The purpose of supply restrictions, in fact, is to use that discomfort to force changes in behavior, to force the development of alternatives — and not to settle for waiting until the market or consumers decide to make these changes on their own.

The World War II analogy would be the transfer of money from the consumer part of the U.S. economy via rationing into the war-making part of the economy, in order to force the production of ships, tanks, guns and other materiel needed by the military. The constricting factor, the reason the U.S. couldn’t support both parts of the economy at full capacity, is manufacturing capacity. No developed nation can double manufacturing capacity in a year, even with all the money in the world to do it. Capacity to make cars, for example, had to be converted to make tanks. In the same way, overall spending had to be diverted, since a nation’s ability to expand government spending, while large, isn’t infinite.

3. Restrictions on supply, when coupled with constrictions on demand, work very well in other areas where public policy intervention is needed to create a positive social change.
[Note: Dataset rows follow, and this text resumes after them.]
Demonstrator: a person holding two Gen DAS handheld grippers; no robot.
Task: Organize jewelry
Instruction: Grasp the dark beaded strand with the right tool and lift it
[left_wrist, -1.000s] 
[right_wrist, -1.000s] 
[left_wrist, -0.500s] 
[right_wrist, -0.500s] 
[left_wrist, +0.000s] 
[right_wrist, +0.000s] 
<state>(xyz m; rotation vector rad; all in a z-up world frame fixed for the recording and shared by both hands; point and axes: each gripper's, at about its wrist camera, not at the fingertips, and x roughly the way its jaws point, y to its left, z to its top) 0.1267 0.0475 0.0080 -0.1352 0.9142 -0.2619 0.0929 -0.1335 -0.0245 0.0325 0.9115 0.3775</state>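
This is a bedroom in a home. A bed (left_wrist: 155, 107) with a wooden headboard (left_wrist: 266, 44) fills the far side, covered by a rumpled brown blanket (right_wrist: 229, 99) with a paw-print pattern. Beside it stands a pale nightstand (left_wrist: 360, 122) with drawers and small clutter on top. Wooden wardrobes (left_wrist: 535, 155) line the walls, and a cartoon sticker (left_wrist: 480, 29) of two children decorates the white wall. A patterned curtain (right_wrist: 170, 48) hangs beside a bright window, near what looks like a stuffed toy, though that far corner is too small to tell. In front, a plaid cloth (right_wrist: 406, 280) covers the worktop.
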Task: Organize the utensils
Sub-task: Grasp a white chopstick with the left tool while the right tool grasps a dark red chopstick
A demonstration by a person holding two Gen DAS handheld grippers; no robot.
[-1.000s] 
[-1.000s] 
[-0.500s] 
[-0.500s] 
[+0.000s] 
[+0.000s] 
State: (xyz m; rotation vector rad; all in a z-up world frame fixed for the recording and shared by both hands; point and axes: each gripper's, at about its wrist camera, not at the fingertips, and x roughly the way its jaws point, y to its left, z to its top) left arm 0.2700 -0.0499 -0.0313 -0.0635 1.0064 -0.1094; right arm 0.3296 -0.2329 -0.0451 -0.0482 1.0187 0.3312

Consider the attempt to limit tobacco use in Australia, from a recent academic study (“Cutting with both arms of the scissors: the economic and political case for restrictive supply-side climate policies” by Fergus Green & Richard Denniss) that looks at the utility of supply-side restriction in the battle to mitigate climate change (emphasis added):

Significantly, many countries rely on complicated and evolving combinations of these measures, wherein restrictive supply-side policies play an important role complementing demand-side policies.

Policies to control tobacco smoking in Australia provide an instructive example. The policy mix includes prohibitions on producing tobacco without a license, selling tobacco without a license, selling tobacco to children, tobacco advertising, tobacco sponsorship, and smoking cigarettes in confined public spaces. It also includes heavy taxation of tobacco consumption, hard-hitting public information campaigns, “plain packaging” laws, mandatory health warnings on cigarette packages, and the subsidisation of certain substitutes for cigarettes such as nicotine patches.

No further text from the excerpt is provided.